Large companies generate billions in annual sales from approved drugs, while smaller biotechs might develop as little as one drug. Their success and investors’ support hinges on regulatory milestones, making every interaction with the FDA key.
At one biotech preparing to test an experimental cancer antibody, the company’s request to have study subjects provide a second biopsy was denied by the FDA, according to a person familiar with the matter.
The company has conducted trials for other drugs in which subjects get two biopsies, and European regulators approved it for this trial. A second biopsy in the U.S. trial would have allowed the company to measure how tumors change over time and regulators increasingly allow them in trials, the person said.
In denying the company, the FDA first cited agency guidance that was drafted but not yet adopted, which said the biopsy could only be a secondary goal of the trial, the person said. When the company responded by agreeing to make it a secondary goal, the FDA then said no because there wouldn’t be a benefit to the patient, the person said.
The denials, the agency’s reasoning and the speed at which the subsequent denial was issued—a few hours—makes the company suspect a less-experienced staffer was overseeing the process, the person said. The company could have appealed but that would have meant delaying its early-stage study, the person said.
It is rare for the FDA to stray from deadlines, not respond to companies in timely manners or give feedback that leaves companies confused—measures that were set up years ago to address bottlenecks at the time, said Marc Scheineson, a former FDA associate commissioner.
Some programs were set up with fees from the industry to ensure timely decisions, and agency performance is typically taken seriously, and reported to Congress with reports posted online, he said.
“When you cut the administrative staff and you still have these product deadlines, you’re creating an unwinnable situation,” he said. The worst thing for companies isn’t getting guidance when needed and following all the steps for approval, only to “prepare a $100 million application and get denied because of something that could’ve been communicated or resolved before the trial was under way,” Scheineson said.
For another biotech testing a treatment for a life-threatening genetic respiratory disease, the FDA never responded to its query.

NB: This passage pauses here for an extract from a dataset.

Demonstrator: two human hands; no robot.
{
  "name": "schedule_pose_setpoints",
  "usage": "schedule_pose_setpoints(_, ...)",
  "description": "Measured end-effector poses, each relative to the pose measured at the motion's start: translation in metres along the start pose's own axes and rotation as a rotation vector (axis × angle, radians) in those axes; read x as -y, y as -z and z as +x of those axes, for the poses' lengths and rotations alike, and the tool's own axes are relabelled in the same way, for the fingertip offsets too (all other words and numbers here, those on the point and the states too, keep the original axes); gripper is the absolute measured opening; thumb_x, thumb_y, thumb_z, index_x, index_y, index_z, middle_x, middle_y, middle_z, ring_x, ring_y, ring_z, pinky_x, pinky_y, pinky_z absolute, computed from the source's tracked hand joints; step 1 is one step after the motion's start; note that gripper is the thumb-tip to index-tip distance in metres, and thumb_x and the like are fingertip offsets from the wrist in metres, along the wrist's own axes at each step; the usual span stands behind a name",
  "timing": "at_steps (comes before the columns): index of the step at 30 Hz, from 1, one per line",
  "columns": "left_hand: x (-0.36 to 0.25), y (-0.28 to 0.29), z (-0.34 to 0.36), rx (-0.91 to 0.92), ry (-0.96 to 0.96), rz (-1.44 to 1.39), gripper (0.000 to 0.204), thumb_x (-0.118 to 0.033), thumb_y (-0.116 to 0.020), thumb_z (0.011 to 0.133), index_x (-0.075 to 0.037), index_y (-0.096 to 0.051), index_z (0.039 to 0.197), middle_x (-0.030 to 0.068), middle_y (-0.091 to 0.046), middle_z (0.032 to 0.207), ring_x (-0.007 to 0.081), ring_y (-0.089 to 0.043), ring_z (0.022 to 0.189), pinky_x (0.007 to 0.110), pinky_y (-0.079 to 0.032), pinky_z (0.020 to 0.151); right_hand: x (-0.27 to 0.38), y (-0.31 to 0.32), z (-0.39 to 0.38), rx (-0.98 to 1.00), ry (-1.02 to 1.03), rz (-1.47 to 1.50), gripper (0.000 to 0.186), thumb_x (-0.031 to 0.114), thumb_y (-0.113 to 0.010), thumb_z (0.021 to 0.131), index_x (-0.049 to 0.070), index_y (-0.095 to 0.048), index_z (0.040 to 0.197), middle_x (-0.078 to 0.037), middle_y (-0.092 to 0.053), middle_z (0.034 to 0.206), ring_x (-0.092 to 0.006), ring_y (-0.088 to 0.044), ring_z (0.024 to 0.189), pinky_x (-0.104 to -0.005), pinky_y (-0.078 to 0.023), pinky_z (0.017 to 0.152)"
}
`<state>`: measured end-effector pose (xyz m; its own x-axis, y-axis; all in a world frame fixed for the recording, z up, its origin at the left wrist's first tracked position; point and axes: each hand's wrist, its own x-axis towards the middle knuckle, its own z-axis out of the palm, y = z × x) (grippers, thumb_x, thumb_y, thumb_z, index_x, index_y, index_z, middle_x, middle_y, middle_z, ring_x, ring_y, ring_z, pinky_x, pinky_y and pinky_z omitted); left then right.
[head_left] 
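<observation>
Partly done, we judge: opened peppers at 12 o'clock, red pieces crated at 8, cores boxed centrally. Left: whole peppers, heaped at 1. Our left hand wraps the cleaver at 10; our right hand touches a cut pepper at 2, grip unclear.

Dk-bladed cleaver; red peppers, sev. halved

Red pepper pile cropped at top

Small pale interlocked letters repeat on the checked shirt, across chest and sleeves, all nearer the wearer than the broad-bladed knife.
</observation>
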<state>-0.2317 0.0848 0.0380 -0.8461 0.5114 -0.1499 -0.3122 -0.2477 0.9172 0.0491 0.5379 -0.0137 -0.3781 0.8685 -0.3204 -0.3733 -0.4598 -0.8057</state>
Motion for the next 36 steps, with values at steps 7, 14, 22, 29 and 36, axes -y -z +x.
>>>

In March, the company asked to amend a trial set for later this year by allowing study participants to take steroids to help with possible side effects, according to a person familiar with the matter. The FDA still hasn’t responded to the request, which would normally get resolved within a few days, the person said.
The company is now looking to shift its focus on making changes to its sites in Europe, the person said. The company still plans to start the U.S. trial but might delay the program depending on when the FDA clears the amendment, the person added.
Many in the industry have taken notice of the latest setbacks. Dozens of executives, patient advocates and investors last week sent a letter to Sen. Bill Cassidy (R., La.) asking him to “identify where FDA’s capabilities have been impacted in order to quickly preserve and restore its core functions.” Cassidy chairs the Health, Education, Labor and Pensions Committee, which approved the nomination of new FDA Commissioner Marty Makary. The letter was sent by No Patient Left Behind, an advocacy group founded by Peter Kolchinsky of RA Capital, a health investor.
John Maraganore, a former chief executive of Alnylam Pharmaceuticals, who advises companies as a venture capitalist, said the cuts to the FDA and latest regulatory hurdles will require Makary to rebuild the agency with talented people.
“It is a rebooting of the FDA in a significant way and the hope is he can find the right talent, but it isn’t easy,” he said.